The problem: Copy the data as given. No line may be skipped.

Information shown:
---
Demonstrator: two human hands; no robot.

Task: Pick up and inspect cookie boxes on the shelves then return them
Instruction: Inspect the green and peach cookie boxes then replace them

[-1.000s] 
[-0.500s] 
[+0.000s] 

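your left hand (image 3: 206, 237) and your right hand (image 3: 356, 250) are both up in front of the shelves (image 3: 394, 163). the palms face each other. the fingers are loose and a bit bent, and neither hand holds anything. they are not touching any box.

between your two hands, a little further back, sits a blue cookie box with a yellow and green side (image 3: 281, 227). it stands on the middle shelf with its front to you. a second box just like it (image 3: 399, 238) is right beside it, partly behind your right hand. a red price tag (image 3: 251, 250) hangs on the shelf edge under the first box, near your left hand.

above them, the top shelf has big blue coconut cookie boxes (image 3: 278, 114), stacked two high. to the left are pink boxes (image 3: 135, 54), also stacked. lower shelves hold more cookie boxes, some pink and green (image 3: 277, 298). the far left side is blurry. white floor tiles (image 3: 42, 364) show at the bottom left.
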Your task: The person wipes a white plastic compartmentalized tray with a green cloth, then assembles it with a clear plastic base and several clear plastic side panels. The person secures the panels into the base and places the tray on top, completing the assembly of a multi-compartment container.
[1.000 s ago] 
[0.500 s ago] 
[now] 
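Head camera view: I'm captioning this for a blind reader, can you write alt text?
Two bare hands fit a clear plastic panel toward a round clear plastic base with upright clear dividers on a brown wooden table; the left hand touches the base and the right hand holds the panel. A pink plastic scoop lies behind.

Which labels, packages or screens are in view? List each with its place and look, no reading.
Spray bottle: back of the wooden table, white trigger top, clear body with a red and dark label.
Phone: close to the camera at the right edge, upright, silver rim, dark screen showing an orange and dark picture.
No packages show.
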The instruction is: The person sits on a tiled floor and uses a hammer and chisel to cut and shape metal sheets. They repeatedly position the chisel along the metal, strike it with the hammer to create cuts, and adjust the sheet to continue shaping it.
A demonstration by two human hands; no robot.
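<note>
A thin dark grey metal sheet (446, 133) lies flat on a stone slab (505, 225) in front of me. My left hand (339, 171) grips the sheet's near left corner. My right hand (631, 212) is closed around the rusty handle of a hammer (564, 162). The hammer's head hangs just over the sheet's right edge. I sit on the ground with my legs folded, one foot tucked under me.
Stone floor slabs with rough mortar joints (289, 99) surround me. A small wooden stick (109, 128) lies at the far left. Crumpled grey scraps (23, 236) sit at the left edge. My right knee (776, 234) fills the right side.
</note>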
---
Answer for the task:
Demonstrator: two human hands; no robot.

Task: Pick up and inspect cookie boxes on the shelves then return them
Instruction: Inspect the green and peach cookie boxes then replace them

[-1.000s] 
[-0.500s] 
[+0.000s] 

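your left hand (image 3: 206, 237) and your right hand (image 3: 356, 250) are both up in front of the shelves (image 3: 394, 163). the palms face each other. the fingers are loose and a bit bent, and neither hand holds anything. they are not touching any box.

between your two hands, a little further back, sits a blue cookie box with a yellow and green side (image 3: 281, 227). it stands on the middle shelf with its front to you. a second box just like it (image 3: 399, 238) is right beside it, partly behind your right hand. a red price tag (image 3: 251, 250) hangs on the shelf edge under the first box, near your left hand.

above them, the top shelf has big blue coconut cookie boxes (image 3: 278, 114), stacked two high. to the left are pink boxes (image 3: 135, 54), also stacked. lower shelves hold more cookie boxes, some pink and green (image 3: 277, 298). the far left side is blurry. white floor tiles (image 3: 42, 364) show at the bottom left.
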Your task: The person wipes a white plastic compartmentalized tray with a green cloth, then assembles it with a clear plastic base and several clear plastic side panels. The person secures the panels into the base and places the tray on top, completing the assembly of a multi-compartment container.
[1.000 s ago] 
[0.500 s ago] 
[now] 
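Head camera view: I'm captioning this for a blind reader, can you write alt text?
Two bare hands fit a clear plastic panel toward a round clear plastic base with upright clear dividers on a brown wooden table; the left hand touches the base and the right hand holds the panel. A pink plastic scoop lies behind.

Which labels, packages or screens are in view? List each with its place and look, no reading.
Spray bottle: back of the wooden table, white trigger top, clear body with a red and dark label.
Phone: close to the camera at the right edge, upright, silver rim, dark screen showing an orange and dark picture.
No packages show.
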The instruction is: The person sits on a tiled floor and uses a hammer and chisel to cut and shape metal sheets. They repeatedly position the chisel along the metal, strike it with the hammer to create cuts, and adjust the sheet to continue shaping it.
A demonstration by two human hands; no robot.
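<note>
A thin dark grey metal sheet (446, 133) lies flat on a stone slab (505, 225) in front of me. My left hand (339, 171) grips the sheet's near left corner. My right hand (631, 212) is closed around the rusty handle of a hammer (564, 162). The hammer's head hangs just over the sheet's right edge. I sit on the ground with my legs folded, one foot tucked under me.
Stone floor slabs with rough mortar joints (289, 99) surround me. A small wooden stick (109, 128) lies at the far left. Crumpled grey scraps (23, 236) sit at the left edge. My right knee (776, 234) fills the right side.
</note>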

The answer requires nothing more.